17/08/2021 às 14h38min - Atualizada em 17/08/2021 às 14h38min

Sul da Bahia. Devagar, que é para não chegar estressado

Crônicas de viagem do livro "Lurdinha Camillo - Pelo Mundo"
FOTOS: Brand-News

  Não! Não é a história de Adão e Eva. E nem é preciso morrer, como está escrito na Bíblia. Ao contrário, é melhor estar vivinho da Silva para desfrutar de tudo. E nem é São Pedro quem recebe à porta, os eleitos. Os anfitriões agora são empresários italianos, franceses, e também mineiros com poder de fogo suficiente para investir pesado em hotelaria de luxo.
   E chegar ao paraíso, hoje, é via TAM, direto para o sul da Bahia. Coisa assim de pouco menos de três horas, coisa pouca de pura lerdeza, como diz o baiano. O clima já vai tomando conta. Devagar, que é para não chegar estressado. E começar com a visão do Monte Pascoal, localizado a pouco mais de 60 km de Porto Seguro, já estava de bom tamanho.
  Fotografamos de vários ângulos e seguimos viagem, afinal não estávamos descobrindo nada - como conta a história, Pedro Álvares Cabral e sua tripulação já haviam feito essa proeza, iniciando ali, em 1500, o descobrimento do Brasil. Mais especificamente, na foz do Rio Cahy, local onde se deu o primeiro contato com os índios que lá viviam.
  
  Feitas as fotos, seguimos para a cidade de Prado. Inicialmente uma aldeia de índios Aimorés - que se tivessem resistido aos dias atuais, certamente trocariam seus rústicos cardápios pelas bem temperadas peixadas; badejos embrulhados em folhas de bananeira ao molho de hortelã e mostarda Dijon; camarões rosa empanados com coco e arroz à grega; o famoso Budião, peixe de pesca diferenciada e em fase de extinção, servido com baroa e gorgonzola.
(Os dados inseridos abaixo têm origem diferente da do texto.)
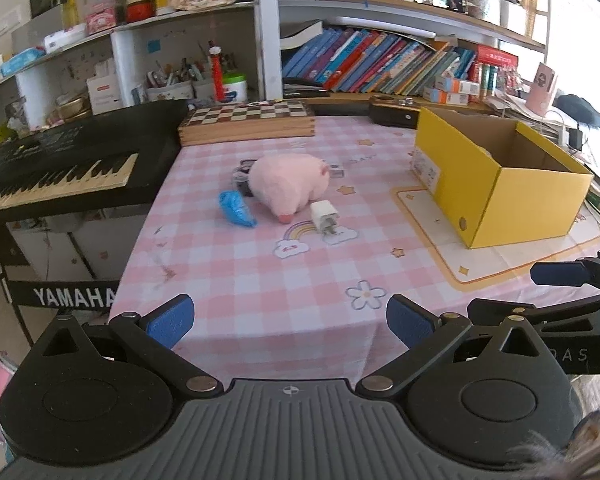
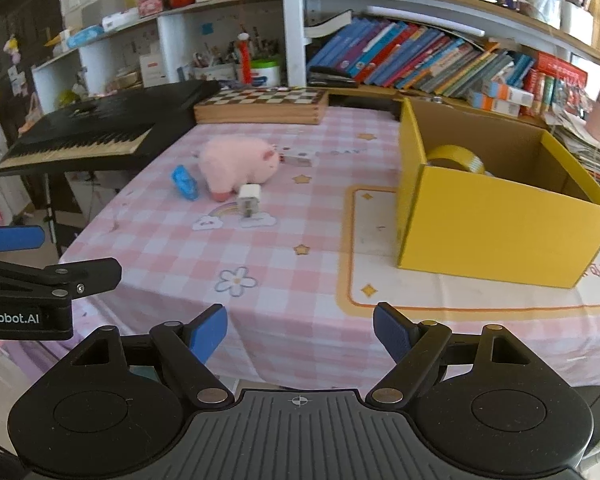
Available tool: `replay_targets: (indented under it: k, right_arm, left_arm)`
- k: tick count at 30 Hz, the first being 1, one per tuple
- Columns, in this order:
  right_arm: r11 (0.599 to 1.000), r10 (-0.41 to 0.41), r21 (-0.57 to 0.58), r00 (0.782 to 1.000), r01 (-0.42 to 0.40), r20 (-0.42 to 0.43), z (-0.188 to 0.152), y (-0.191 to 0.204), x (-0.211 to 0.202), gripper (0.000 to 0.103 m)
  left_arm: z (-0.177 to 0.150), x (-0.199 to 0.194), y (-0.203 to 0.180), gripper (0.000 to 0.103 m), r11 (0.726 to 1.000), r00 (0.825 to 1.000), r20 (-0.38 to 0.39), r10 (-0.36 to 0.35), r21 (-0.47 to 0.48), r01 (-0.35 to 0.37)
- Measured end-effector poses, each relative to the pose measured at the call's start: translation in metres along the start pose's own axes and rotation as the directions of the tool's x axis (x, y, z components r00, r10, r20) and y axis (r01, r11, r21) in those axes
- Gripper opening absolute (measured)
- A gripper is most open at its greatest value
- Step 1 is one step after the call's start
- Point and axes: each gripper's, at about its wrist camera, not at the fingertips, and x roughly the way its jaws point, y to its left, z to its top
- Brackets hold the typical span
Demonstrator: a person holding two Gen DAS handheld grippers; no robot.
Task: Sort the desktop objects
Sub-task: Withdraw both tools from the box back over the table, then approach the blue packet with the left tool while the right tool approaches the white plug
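A pink plush pig [image 1: 286, 184] [image 2: 238, 166] lies mid-table on the pink checked cloth. Beside it are a blue crumpled packet [image 1: 236, 209] [image 2: 185, 183], a white charger plug [image 1: 325, 217] [image 2: 249, 199], a dark round item [image 1: 242, 178] half hidden behind the pig, and a small white block [image 2: 298, 159]. The yellow cardboard box [image 1: 500, 184] [image 2: 492, 216] stands at the right with a roll of yellow tape [image 2: 458, 159] inside. My left gripper [image 1: 290, 322] and right gripper [image 2: 300, 336] both hover open and empty at the near table edge.
A black keyboard [image 1: 60, 164] [image 2: 92, 136] on a stand borders the table's left side. A wooden chessboard box [image 1: 248, 122] [image 2: 262, 106] lies at the far edge, with crowded bookshelves [image 1: 380, 60] behind it. Papers and cables are piled at the far right.
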Motion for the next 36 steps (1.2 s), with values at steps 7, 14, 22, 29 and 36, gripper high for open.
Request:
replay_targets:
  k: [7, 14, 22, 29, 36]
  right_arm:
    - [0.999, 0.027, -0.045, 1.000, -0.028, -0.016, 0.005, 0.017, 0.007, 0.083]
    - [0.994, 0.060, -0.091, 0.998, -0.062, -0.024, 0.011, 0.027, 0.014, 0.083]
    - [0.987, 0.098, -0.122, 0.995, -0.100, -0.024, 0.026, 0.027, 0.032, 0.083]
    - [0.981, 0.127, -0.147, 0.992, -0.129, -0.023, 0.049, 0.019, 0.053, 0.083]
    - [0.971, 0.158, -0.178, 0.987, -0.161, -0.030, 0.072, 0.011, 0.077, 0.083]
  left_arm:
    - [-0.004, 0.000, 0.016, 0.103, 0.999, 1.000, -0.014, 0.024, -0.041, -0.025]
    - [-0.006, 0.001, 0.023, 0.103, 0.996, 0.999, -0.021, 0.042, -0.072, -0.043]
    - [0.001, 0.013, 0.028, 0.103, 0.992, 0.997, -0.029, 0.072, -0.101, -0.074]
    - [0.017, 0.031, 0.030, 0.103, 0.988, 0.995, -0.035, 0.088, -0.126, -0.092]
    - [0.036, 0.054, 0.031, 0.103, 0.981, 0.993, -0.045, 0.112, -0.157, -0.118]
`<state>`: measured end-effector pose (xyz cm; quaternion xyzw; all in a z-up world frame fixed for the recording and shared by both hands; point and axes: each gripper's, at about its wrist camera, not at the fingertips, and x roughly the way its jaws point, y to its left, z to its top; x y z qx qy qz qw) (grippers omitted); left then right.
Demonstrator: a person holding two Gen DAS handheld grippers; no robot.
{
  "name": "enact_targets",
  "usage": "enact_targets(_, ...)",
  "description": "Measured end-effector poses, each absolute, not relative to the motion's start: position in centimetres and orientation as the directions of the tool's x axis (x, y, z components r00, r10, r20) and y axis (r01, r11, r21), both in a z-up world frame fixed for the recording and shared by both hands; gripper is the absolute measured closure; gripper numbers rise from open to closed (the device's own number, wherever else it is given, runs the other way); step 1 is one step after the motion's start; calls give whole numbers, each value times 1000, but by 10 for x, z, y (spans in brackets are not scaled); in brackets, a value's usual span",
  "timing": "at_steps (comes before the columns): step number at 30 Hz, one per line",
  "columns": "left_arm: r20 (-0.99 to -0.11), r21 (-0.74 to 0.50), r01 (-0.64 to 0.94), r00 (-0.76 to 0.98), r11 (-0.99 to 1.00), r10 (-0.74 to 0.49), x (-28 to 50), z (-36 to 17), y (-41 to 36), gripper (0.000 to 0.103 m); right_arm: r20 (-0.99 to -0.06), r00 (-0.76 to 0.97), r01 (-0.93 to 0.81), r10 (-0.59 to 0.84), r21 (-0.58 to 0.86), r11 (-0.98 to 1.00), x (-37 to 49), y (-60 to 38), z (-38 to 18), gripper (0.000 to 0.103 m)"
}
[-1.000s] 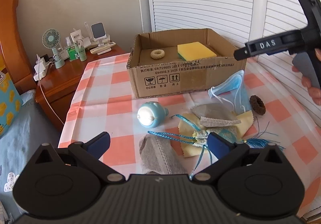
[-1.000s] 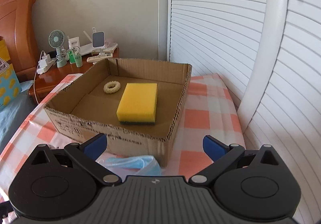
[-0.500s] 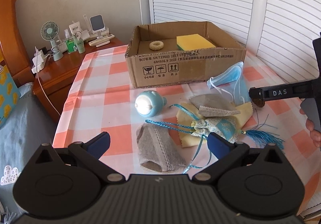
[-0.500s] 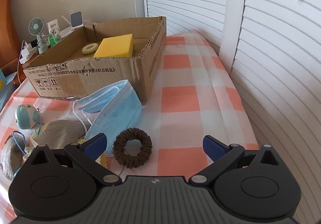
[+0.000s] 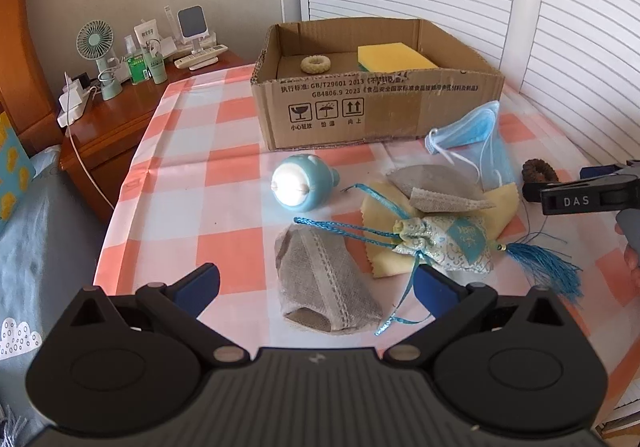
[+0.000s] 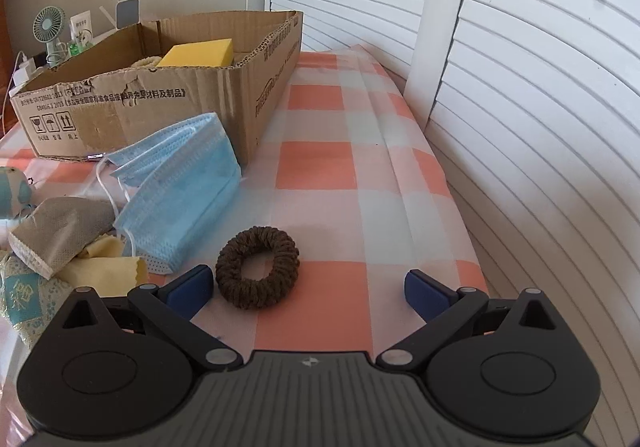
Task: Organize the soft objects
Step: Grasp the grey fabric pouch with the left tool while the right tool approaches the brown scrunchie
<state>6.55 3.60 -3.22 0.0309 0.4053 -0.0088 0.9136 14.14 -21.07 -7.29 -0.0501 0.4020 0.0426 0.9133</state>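
Note:
An open cardboard box (image 5: 380, 103) at the back of the checked table holds a yellow sponge (image 5: 392, 57) and a cream ring (image 5: 315, 64). In front of it lie a blue face mask (image 6: 180, 187), a brown scrunchie (image 6: 258, 267), two grey pouches (image 5: 324, 287) (image 5: 432, 187), a yellow cloth (image 5: 500, 203), a tasselled sachet (image 5: 452, 243) and a blue round toy (image 5: 300, 187). My right gripper (image 6: 308, 287) is open and low over the table, its left finger beside the scrunchie. My left gripper (image 5: 316, 285) is open above the nearer grey pouch, holding nothing.
White louvred doors (image 6: 520, 87) run close along the table's right edge. A wooden nightstand (image 5: 120, 119) at the left carries a small fan, bottles and a remote. Bedding (image 5: 36, 247) lies below the table's left edge. A hand (image 5: 632, 259) holds the right gripper.
My right gripper has come down from over the box to the table beside the brown scrunchie. My left gripper has pulled back a little. Both stayed open.

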Motion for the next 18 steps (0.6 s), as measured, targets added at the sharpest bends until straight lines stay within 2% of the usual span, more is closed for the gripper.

Aiaiai, uiuiui.
   Tudo isso e muito mais pelos bares e restaurantes do “Beco das Garrafas”, bem no centrinho histórico da cidade, que abriga também a Matriz de Nossa Senhora da Purificação, construída em 1876, em meio à arquitetura do século XIX.
  Nossa agenda começava de manhãzinha. O sol nascendo e o pique ali, no ritmo. O guia, hábil conhecedor da história, contava tim-tim por tim-tim o trajeto.
  
  Passeamos entre as ruas estreitas e arborizadas de Alcobaça. Os casarios coloniais refletem a história da cidade marcada pela cultura africana, portuguesa e indígena. Alcoçaba é um dos principais portões de entrada para o Parque Municipal de Abrolhos, e os turistas se encantam com as mais variadas espécies marinhas brasileiras.
  De Abrolhos, o confortável catamarã partiu para alto-mar onde as baleias Jubarte extasiam quem se aventura a uma distância segura. Poucos se atrevem a uma aproximação maior. A atração parece ressaltar o ego das imensas baleias, que mergulham e reaparecem com grande estardalhaço.
   Como um copo d’água, para mim, já é enchente, nem pensei em sair do catamarã. Deus me livre de alguma baleia encrencar comigo!
  
  Mais uma manhã e lá fomos conhecer a graciosa Caravelas. Passagem de grandes nomes da história nacional, o desbravador Teófilo Otoni apelidou-a de “Princesinha de Abrolhos”. Com uma infraestrutura ideal para quem pratica mergulho e ecoturismo, Caravelas oferece passeios inesquecíveis.
  
 Fechar com chave de ouro a semana recheada só de coisas bacanas? Fácil! E só descobrir a sala de estar do paraíso, que atende pelo nome de La Isla, o luxuoso eco resort Costa das Baleias, em Prado.
   Vai pra Bahia? Coloque este nome na agenda.